What needs to be done: Wherever a picture appears in the listing, leave it out, and copy the rest exactly.
-------
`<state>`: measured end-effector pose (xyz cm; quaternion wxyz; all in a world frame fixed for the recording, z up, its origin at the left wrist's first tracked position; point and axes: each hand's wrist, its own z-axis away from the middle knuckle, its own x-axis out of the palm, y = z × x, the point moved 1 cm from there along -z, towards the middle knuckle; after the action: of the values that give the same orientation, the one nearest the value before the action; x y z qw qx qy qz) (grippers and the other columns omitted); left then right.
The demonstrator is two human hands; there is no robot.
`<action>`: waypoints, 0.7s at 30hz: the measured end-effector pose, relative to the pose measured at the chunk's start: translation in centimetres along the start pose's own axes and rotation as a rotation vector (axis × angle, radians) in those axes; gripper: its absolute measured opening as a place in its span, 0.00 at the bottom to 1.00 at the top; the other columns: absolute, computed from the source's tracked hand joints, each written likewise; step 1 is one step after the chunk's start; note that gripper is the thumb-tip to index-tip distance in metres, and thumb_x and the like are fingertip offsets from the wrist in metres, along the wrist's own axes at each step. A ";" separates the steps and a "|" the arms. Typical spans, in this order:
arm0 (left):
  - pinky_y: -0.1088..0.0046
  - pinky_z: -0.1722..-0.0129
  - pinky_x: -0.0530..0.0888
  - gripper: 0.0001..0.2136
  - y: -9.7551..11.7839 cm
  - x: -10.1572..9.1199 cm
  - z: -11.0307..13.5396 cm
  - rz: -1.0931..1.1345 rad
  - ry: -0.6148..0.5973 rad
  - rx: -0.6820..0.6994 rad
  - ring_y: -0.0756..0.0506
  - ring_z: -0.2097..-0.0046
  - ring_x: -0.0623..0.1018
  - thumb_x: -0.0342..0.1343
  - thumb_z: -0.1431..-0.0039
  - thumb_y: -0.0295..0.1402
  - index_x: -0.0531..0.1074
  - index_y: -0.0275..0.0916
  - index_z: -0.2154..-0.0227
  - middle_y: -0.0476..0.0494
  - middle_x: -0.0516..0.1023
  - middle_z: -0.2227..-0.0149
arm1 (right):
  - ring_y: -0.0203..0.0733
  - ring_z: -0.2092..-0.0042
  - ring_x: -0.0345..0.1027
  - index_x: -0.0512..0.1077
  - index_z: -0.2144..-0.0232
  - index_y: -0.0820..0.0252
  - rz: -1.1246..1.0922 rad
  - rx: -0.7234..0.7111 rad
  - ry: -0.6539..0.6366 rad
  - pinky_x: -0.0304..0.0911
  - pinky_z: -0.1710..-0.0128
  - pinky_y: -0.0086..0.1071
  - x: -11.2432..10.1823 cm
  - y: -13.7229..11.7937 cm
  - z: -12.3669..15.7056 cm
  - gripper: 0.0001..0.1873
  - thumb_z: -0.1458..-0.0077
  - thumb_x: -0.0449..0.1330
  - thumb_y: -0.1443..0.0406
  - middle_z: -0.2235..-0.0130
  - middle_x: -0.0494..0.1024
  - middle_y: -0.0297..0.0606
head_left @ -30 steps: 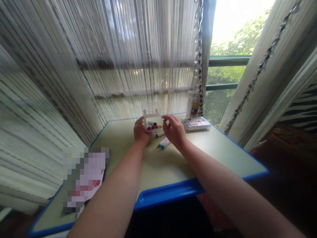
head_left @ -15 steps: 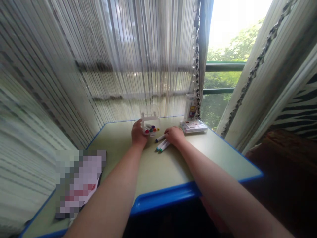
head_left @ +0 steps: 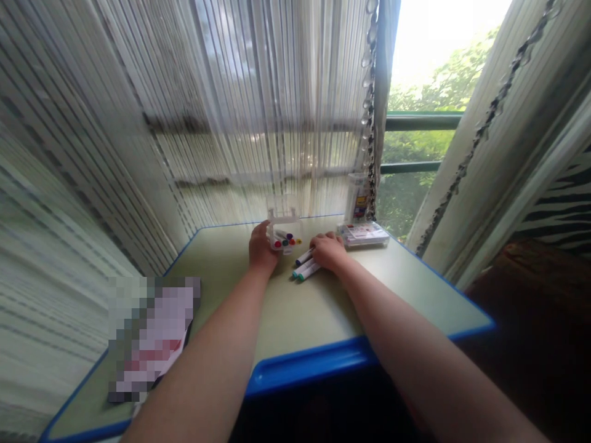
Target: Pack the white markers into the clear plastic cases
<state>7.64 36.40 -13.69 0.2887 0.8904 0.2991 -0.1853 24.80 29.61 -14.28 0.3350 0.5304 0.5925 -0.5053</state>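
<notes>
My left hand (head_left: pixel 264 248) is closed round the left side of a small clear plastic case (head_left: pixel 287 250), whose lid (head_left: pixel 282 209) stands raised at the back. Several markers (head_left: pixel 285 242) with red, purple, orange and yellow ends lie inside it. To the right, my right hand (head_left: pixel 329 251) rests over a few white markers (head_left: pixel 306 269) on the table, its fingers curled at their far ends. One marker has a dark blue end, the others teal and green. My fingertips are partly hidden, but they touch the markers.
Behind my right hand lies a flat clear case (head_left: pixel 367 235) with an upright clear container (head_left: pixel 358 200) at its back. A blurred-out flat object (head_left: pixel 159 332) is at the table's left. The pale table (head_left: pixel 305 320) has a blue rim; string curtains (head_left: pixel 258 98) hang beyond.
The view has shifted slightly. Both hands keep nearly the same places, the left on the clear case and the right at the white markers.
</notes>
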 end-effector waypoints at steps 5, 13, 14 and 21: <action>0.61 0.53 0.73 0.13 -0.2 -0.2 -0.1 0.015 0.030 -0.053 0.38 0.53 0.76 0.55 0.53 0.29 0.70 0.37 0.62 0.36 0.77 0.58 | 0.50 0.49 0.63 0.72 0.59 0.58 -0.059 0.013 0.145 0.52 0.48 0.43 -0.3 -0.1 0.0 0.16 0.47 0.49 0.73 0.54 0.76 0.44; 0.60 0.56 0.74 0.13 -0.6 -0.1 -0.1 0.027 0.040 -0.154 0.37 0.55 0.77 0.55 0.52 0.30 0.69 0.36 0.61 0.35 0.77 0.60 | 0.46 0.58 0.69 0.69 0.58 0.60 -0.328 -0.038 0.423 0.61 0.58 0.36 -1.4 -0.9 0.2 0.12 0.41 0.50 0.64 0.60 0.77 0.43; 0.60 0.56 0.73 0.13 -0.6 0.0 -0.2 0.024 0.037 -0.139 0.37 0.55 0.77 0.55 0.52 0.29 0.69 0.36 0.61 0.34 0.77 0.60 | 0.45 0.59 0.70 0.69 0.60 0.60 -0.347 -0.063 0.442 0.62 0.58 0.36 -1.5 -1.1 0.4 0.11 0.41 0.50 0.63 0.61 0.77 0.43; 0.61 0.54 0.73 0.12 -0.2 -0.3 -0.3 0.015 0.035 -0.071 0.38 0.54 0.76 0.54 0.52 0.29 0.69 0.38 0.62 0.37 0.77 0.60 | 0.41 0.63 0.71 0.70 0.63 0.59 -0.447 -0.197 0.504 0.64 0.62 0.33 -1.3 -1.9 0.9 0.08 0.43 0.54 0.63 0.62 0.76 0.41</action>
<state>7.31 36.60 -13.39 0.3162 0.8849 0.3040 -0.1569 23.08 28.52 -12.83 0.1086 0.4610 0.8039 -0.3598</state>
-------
Written solution:
`<state>`: measured end-effector pose (xyz cm; quaternion wxyz; all in a world frame fixed for the recording, z up, its origin at the left wrist's first tracked position; point and axes: each hand's wrist, its own z-axis away from the middle knuckle, its own x-axis out of the palm, y = z × x, the point moved 1 cm from there along -z, towards the middle knuckle; after the action: of the values that give the same orientation, the one nearest the value before the action; x y z qw qx qy qz) (grippers and the other columns omitted); left then right.
The demonstrator is two human hands; there is no robot.
`<action>`: waypoints, 0.7s at 30hz: the measured end-effector pose, relative to the pose measured at the chunk's start: translation in centimetres along the start pose's own axes and rotation as a rotation vector (axis × angle, radians) in those axes; gripper: its absolute measured opening as a place in its span, 0.00 at the bottom to 1.00 at the top; the other columns: absolute, computed from the source's tracked hand joints, each written likewise; step 1 is one step after the chunk's start; note that gripper is the thumb-tip to index-tip distance in metres, and thumb_x and the like are fingertip offsets from the wrist in metres, along the wrist's own axes at each step. A ";" separates the steps and a "|" the arms. Typical spans, in this order:
arm0 (left):
  - pinky_y: -0.1088..0.0046
  - pinky_z: -0.1722..-0.0129
  - pinky_x: -0.0530..0.0888
  - gripper: 0.0001..0.2136
  - y: -9.7551..11.7839 cm
  - x: -10.1572..9.1199 cm
  - z: -11.0307..13.5396 cm
  - rz: -1.0931..1.1345 rad
  - ry: -0.6148..0.5973 rad
  - rx: -0.6820..0.6994 rad
  - ring_y: -0.0756..0.0506
  - ring_z: -0.2097..-0.0046
  - ring_x: -0.0623..0.1018
  - thumb_x: -0.0342..0.1343
  - thumb_z: -0.1431..-0.0039
  - thumb_y: -0.0295..0.1402
  - index_x: -0.0531..0.1074
  - index_y: -0.0275..0.0916
  - index_z: -0.2154..-0.0227
  - middle_y: -0.0476..0.0494
  - middle_x: -0.0516..0.1023
  - middle_z: -0.2227..-0.0149
arm1 (right):
  - ring_y: -0.0203..0.0733
  - ring_z: -0.2092..-0.0042
  - ring_x: -0.0345..0.1027
  - index_x: -0.0512..0.1077
  - index_z: -0.2144..-0.0232
  - index_y: -0.0820..0.0252
  - rz: -1.1246..1.0922 rad
  - rx: -0.7234..0.7111 rad
  - ry: -0.6539..0.6366 rad
  - pinky_x: -0.0304..0.0911
  - pinky_z: -0.1710..-0.0128
  - pinky_y: -0.0086..0.1071
  - x: -11.2432..10.1823 cm
  - y: -13.7229..11.7937 cm
  - z: -12.3669..15.7056 cm
  - gripper: 0.0001..0.1873
  - thumb_z: -0.1458..-0.0077
  - thumb_x: -0.0449..0.1330
  - thumb_y: -0.1443..0.0406
  - middle_z: -0.2235..-0.0130
  - middle_x: -0.0494..0.1024
  - middle_y: -0.0297..0.0606
head_left @ -30 steps: 
head_left @ -15 steps: 
head_left @ +0 steps: 
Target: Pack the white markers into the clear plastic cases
<state>7.64 36.40 -13.69 0.2887 0.8904 0.2991 -0.1853 24.80 29.61 -14.28 0.3350 0.5304 0.5925 -0.5053</state>
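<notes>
My left hand (head_left: pixel 264 248) is closed round the left side of a small clear plastic case (head_left: pixel 287 250), whose lid (head_left: pixel 282 209) stands raised at the back. Several markers (head_left: pixel 285 242) with red, purple, orange and yellow ends lie inside it. To the right, my right hand (head_left: pixel 329 251) rests over a few white markers (head_left: pixel 306 269) on the table, its fingers curled at their far ends. One marker has a dark blue end, the others teal and green. My fingertips are partly hidden, but they touch the markers.
Behind my right hand lies a flat clear case (head_left: pixel 367 235) with an upright clear container (head_left: pixel 358 200) at its back. A blurred-out flat object (head_left: pixel 159 332) is at the table's left. The pale table (head_left: pixel 305 320) has a blue rim; string curtains (head_left: pixel 258 98) hang beyond.
The view has shifted slightly. Both hands keep nearly the same places, the left on the clear case and the right at the white markers.
</notes>
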 end-effector waypoints at steps 5, 13, 14 and 21: <action>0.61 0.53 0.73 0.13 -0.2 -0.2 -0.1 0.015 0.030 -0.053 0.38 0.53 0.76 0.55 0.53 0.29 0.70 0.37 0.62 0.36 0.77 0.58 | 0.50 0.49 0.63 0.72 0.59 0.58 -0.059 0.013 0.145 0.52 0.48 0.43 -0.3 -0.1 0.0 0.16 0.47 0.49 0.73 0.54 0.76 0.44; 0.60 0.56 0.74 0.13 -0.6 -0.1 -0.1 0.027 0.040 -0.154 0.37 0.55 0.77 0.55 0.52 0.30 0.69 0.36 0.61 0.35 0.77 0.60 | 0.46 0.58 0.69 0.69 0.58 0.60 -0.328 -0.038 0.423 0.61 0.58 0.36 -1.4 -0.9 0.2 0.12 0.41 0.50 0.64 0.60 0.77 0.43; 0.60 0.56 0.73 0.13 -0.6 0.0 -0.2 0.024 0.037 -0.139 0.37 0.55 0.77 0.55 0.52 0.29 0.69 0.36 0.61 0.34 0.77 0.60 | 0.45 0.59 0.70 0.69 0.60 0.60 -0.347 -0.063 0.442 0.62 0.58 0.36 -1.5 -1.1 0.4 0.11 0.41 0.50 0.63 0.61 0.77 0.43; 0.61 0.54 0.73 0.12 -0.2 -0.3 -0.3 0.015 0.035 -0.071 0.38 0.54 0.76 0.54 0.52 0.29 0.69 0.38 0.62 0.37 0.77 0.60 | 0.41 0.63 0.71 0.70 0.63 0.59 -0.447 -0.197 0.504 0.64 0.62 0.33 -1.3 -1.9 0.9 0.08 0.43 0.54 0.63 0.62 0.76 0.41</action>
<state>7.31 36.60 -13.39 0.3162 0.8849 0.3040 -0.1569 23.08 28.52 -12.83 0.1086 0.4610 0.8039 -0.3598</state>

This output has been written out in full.